**Task instructions**
When a line below contains the word "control", copy that line.

**Input records**
• • • •

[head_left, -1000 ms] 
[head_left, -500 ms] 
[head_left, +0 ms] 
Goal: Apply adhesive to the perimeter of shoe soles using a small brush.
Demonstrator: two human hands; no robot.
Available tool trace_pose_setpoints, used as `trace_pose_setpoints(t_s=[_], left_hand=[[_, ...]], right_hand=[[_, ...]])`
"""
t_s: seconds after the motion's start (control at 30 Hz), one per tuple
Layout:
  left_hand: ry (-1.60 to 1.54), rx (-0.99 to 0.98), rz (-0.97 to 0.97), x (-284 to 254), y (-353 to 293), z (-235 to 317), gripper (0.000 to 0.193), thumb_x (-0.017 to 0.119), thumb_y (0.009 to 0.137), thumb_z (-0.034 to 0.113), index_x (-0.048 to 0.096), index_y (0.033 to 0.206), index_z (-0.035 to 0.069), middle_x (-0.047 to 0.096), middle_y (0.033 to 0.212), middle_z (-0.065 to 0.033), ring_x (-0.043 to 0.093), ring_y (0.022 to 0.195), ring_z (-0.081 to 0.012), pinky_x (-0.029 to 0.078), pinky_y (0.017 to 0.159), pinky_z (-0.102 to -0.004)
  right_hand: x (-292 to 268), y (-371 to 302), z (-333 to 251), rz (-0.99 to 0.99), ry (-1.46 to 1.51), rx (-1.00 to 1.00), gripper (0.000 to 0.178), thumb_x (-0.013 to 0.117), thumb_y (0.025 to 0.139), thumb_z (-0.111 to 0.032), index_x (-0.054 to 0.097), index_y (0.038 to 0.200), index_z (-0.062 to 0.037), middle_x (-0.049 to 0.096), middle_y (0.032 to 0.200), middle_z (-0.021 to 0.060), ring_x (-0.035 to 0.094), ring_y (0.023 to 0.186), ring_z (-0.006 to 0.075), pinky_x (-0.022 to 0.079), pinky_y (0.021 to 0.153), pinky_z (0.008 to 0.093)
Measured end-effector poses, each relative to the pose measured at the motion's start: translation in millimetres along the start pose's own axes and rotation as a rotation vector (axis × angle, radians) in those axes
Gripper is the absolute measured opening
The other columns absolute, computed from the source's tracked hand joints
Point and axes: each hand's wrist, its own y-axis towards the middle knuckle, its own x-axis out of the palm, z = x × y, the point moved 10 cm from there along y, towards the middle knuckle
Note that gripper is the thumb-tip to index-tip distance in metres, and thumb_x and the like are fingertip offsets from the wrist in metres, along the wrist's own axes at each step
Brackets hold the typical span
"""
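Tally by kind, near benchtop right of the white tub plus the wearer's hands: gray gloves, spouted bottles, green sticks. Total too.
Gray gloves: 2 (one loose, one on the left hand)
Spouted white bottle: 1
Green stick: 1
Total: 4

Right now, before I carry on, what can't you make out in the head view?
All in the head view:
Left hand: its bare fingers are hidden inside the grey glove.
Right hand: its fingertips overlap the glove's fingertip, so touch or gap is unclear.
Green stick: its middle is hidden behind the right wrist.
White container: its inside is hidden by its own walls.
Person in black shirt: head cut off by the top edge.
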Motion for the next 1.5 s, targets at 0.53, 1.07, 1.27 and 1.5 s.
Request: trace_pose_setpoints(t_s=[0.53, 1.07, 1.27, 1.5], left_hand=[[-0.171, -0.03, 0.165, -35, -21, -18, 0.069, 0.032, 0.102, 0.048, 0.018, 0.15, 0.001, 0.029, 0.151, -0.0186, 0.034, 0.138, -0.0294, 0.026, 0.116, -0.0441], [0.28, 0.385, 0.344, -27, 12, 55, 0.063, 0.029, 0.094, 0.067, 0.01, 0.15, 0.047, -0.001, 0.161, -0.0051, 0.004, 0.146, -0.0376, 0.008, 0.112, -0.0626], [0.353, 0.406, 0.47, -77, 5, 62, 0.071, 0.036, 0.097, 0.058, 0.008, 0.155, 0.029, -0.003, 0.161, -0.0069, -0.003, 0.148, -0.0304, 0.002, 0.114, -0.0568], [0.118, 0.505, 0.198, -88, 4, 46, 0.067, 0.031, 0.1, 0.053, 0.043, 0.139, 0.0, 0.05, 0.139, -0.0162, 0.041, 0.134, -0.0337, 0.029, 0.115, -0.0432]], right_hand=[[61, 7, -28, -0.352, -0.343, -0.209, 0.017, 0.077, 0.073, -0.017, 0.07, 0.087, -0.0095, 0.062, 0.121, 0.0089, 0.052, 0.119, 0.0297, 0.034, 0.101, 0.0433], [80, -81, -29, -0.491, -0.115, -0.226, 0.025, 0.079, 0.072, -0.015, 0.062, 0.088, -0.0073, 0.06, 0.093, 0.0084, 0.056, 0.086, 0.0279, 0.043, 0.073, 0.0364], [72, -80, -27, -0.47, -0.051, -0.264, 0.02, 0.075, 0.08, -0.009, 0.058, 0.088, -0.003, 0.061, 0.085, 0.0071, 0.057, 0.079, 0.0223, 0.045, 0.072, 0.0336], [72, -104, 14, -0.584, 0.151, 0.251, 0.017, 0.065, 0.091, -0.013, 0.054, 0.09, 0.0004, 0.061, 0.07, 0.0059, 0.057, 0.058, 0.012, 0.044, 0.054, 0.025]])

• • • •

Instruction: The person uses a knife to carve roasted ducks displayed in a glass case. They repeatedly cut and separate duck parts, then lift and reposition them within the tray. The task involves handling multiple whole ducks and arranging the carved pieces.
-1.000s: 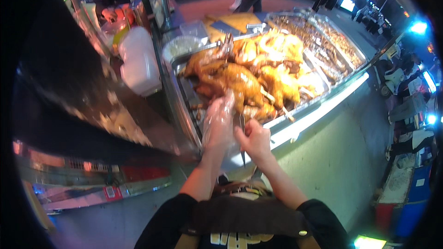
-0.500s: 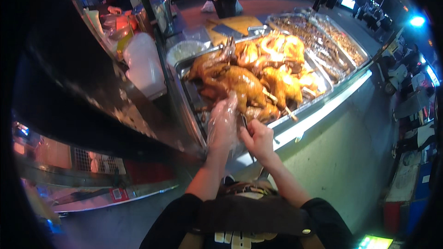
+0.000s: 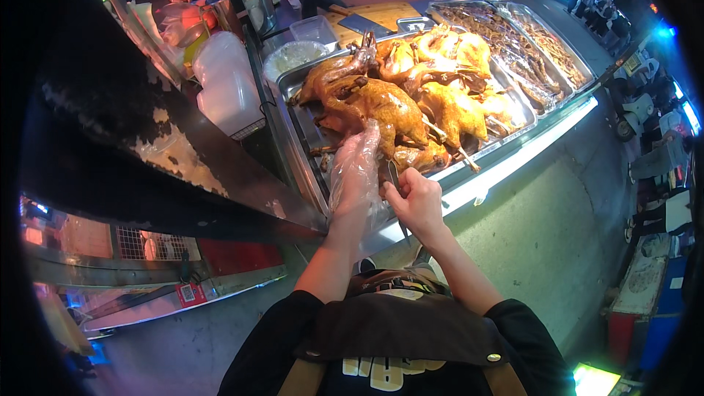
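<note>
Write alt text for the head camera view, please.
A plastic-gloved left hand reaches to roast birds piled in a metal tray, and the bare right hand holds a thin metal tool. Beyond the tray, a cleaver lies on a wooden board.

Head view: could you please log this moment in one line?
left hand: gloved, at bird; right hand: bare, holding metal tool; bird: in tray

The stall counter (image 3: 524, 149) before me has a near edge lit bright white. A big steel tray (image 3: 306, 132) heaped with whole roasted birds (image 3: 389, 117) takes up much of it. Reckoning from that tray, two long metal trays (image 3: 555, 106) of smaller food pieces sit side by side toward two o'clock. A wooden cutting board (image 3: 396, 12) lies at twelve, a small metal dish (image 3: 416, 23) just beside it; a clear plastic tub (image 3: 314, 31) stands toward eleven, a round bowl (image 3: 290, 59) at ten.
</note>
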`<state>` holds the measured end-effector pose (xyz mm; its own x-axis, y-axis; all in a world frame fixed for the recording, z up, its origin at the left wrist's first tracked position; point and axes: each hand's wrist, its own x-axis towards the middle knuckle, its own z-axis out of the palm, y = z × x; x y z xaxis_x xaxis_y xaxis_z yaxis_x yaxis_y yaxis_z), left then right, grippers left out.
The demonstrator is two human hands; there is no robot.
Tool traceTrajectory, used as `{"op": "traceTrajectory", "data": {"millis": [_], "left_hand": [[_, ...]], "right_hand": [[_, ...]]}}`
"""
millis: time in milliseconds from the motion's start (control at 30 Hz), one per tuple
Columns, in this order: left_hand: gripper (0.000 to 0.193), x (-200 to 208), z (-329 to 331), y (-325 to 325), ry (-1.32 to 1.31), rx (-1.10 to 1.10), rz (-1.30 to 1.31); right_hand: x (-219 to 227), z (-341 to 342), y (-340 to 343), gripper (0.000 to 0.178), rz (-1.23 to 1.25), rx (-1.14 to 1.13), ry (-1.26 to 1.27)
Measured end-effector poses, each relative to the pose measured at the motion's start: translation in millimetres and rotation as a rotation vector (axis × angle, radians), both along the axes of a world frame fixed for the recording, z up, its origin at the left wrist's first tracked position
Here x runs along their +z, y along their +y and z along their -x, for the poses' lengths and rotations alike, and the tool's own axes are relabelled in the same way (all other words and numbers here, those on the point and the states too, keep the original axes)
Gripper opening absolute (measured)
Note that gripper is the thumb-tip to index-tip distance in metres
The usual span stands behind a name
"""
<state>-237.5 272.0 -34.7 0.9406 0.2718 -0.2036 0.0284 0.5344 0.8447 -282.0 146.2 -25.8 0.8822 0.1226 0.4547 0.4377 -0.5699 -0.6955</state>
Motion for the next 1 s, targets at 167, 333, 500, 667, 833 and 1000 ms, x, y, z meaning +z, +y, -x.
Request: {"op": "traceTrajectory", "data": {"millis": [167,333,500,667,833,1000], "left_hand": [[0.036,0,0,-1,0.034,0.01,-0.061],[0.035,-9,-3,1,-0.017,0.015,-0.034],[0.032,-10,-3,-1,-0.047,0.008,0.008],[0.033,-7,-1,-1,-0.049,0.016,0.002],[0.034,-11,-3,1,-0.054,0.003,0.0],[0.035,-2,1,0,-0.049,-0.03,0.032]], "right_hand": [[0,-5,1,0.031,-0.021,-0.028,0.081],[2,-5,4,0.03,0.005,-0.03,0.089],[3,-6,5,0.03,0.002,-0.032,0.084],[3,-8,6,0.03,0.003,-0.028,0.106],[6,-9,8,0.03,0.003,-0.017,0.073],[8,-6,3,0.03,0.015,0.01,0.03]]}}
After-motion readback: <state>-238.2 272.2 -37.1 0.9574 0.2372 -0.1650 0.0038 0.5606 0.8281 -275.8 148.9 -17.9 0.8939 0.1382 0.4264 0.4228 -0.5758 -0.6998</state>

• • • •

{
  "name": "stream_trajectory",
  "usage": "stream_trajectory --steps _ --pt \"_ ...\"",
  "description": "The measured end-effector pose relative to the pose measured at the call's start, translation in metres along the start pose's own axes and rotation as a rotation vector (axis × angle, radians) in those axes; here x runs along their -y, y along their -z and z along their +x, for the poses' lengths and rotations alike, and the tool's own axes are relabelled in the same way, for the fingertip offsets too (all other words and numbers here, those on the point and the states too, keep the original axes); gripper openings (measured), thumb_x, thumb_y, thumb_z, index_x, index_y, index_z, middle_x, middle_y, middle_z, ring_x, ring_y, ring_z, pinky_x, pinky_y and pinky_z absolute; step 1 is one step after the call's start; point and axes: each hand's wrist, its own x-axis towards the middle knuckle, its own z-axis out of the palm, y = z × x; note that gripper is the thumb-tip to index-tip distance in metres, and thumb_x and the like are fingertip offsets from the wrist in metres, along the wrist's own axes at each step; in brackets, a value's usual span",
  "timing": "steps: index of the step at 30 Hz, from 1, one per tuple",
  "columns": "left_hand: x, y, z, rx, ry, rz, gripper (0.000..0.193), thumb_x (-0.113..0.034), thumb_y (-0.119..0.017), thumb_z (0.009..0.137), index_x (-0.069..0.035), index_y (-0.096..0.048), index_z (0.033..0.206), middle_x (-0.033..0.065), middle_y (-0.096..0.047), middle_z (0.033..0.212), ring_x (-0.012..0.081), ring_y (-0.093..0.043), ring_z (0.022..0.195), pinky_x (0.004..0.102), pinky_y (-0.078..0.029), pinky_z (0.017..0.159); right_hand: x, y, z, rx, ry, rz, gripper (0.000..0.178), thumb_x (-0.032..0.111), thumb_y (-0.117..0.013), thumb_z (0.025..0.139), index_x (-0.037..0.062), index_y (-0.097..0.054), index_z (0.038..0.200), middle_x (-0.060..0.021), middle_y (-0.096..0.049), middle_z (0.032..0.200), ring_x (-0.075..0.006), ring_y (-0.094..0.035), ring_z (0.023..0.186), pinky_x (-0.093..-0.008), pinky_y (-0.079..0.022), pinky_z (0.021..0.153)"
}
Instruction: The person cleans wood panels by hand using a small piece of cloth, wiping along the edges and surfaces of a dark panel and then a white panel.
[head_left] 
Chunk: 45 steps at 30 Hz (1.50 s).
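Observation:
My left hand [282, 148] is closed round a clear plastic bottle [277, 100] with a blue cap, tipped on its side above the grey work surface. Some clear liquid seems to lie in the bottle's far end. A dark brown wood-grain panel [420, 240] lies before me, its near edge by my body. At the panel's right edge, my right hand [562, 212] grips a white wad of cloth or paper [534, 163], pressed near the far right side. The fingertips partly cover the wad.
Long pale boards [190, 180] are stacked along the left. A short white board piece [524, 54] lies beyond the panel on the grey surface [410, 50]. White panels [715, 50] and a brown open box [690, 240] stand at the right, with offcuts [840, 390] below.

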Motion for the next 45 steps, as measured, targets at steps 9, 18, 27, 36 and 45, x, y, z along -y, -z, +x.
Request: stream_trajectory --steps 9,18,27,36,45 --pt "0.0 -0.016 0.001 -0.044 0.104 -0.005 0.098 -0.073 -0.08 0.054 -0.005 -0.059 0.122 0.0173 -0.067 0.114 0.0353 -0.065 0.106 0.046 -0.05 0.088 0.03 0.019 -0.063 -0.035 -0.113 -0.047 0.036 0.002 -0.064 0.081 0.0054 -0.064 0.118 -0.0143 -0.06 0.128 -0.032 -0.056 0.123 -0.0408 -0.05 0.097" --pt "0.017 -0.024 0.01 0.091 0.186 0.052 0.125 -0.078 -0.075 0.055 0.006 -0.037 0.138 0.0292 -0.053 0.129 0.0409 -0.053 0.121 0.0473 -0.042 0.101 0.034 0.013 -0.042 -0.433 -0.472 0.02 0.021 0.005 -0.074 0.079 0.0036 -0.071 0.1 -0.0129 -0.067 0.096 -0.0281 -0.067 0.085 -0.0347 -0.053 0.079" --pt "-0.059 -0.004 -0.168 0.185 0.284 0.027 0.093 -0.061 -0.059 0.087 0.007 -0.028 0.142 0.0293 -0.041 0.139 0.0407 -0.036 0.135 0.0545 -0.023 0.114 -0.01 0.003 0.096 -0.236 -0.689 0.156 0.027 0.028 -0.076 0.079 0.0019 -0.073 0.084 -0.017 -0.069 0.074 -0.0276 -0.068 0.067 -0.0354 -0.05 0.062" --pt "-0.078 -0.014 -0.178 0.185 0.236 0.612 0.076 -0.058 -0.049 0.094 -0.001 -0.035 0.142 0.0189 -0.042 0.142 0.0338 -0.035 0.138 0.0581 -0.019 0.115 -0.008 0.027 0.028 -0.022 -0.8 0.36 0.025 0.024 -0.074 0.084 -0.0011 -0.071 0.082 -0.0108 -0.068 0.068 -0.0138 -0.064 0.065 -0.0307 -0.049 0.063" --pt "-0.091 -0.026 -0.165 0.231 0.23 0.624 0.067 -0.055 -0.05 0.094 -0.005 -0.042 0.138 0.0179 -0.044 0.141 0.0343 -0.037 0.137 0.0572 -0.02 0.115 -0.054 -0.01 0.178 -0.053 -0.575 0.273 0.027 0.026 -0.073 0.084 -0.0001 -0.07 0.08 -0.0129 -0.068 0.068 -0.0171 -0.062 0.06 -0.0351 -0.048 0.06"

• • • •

**Completed exercise**
t_s: seconds after the motion's start (control at 30 Hz), one per tuple
millis: time in milliseconds from the motion's start (control at 30 Hz), one per tuple

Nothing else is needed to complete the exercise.